### DIRECTIONS
Sift the listing for lines that hold the string "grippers" and pull them out.

### STORED DATA
-.-.-

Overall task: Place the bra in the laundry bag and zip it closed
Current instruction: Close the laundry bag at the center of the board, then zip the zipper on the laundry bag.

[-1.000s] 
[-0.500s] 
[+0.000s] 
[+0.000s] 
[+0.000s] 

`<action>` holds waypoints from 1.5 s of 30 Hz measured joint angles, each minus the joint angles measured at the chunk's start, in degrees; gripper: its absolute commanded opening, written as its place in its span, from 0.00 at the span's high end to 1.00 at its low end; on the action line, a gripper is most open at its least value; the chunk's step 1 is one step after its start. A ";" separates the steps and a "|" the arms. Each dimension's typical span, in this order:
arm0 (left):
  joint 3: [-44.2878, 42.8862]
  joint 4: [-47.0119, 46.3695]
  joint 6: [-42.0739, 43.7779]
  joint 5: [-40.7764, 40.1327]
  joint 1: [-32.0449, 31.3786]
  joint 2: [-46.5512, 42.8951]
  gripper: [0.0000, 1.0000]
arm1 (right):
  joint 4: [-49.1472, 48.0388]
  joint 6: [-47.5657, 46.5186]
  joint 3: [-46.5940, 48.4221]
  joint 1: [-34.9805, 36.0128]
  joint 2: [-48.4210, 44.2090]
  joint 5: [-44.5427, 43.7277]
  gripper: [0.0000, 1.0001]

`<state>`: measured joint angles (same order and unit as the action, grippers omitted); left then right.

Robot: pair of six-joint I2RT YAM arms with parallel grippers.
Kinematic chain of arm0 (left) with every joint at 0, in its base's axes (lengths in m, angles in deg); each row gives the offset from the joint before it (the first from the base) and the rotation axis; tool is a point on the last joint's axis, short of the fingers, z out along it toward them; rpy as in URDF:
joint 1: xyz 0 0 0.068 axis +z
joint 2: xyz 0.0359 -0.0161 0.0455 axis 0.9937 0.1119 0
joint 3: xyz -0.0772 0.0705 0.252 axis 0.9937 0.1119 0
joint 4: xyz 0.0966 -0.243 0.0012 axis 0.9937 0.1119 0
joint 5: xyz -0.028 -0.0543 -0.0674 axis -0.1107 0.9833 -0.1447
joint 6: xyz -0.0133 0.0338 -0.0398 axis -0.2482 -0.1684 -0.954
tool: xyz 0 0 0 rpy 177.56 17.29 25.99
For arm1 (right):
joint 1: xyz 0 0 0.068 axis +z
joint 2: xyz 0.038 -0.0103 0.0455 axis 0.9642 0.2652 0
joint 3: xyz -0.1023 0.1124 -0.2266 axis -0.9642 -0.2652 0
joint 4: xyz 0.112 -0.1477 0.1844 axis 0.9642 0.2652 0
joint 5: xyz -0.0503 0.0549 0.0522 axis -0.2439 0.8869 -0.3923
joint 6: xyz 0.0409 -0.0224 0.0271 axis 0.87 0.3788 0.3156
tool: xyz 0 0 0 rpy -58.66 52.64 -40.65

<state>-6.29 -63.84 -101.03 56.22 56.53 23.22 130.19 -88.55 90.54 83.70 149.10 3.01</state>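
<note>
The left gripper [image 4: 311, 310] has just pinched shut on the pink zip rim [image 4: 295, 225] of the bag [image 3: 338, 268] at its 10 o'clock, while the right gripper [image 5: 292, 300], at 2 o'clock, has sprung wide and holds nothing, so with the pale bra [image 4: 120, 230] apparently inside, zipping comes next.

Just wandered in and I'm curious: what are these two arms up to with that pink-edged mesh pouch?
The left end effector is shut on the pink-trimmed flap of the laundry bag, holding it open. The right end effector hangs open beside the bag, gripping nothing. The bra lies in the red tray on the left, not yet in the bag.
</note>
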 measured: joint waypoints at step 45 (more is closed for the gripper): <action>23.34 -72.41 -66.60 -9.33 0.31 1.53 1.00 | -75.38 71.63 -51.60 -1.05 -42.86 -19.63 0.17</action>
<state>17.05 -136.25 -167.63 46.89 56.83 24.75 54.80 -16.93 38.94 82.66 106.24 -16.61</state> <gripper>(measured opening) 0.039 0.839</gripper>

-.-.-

### ANSWER TO THE EXERCISE
`<state>`: measured joint angles (same order and unit as the action, grippers omitted); left then right.
Robot: pair of six-joint I2RT YAM arms with parallel grippers.

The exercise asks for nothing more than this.